### [DATA SEGMENT]
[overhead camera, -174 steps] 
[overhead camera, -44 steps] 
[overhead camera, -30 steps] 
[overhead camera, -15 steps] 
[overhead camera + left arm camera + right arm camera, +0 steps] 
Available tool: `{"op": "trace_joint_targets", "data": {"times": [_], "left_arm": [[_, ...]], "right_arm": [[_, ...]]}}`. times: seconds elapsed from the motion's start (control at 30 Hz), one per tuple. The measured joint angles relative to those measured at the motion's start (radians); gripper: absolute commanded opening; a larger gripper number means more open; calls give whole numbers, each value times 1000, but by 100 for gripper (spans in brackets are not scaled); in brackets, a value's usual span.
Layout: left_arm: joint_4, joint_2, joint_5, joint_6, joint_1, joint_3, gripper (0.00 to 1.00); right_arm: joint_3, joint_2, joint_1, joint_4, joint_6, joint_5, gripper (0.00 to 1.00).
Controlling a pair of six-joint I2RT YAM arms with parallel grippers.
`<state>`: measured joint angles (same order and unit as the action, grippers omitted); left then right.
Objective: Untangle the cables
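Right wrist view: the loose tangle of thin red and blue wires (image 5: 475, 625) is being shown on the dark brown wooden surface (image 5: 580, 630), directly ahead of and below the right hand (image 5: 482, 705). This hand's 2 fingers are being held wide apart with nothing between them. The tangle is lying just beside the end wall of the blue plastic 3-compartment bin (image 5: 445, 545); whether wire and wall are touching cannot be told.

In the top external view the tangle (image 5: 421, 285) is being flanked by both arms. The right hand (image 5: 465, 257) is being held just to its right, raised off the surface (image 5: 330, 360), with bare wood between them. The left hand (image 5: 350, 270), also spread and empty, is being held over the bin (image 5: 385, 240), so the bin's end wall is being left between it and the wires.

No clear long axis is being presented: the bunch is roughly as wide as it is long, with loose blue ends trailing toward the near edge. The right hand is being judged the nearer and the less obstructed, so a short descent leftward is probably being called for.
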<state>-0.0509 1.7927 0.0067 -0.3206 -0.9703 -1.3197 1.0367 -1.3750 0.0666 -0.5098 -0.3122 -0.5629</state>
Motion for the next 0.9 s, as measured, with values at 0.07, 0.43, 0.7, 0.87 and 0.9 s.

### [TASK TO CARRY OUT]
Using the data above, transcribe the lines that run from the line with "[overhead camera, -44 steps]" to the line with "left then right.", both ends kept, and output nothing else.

### [RESPONSE AREA]
[overhead camera, -44 steps] 
[overhead camera, -30 steps] 
[overhead camera, -15 steps] 
[overhead camera + left arm camera + right arm camera, +0 steps] 
Available tool: `{"op": "trace_joint_targets", "data": {"times": [_], "left_arm": [[_, ...]], "right_arm": [[_, ...]]}}`. times: seconds elapsed from the motion's start (control at 30 Hz), one per tuple. The measured joint angles relative to those measured at the motion's start (radians); gripper: absolute commanded opening; a larger gripper number means more open; calls give whole numbers, each value times 1000, but by 100 for gripper (spans in brackets are not scaled); in brackets, a value's usual span.
Layout: left_arm: joint_4, joint_2, joint_5, joint_6, joint_1, joint_3, gripper (0.00 to 1.00); right_arm: joint_3, joint_2, joint_1, joint_4, joint_6, joint_5, gripper (0.00 to 1.00).
Controlling a pair of six-joint I2RT YAM arms with parallel grippers.
`<state>`: measured joint angles (same order and unit as the action, grippers omitted); left then right.

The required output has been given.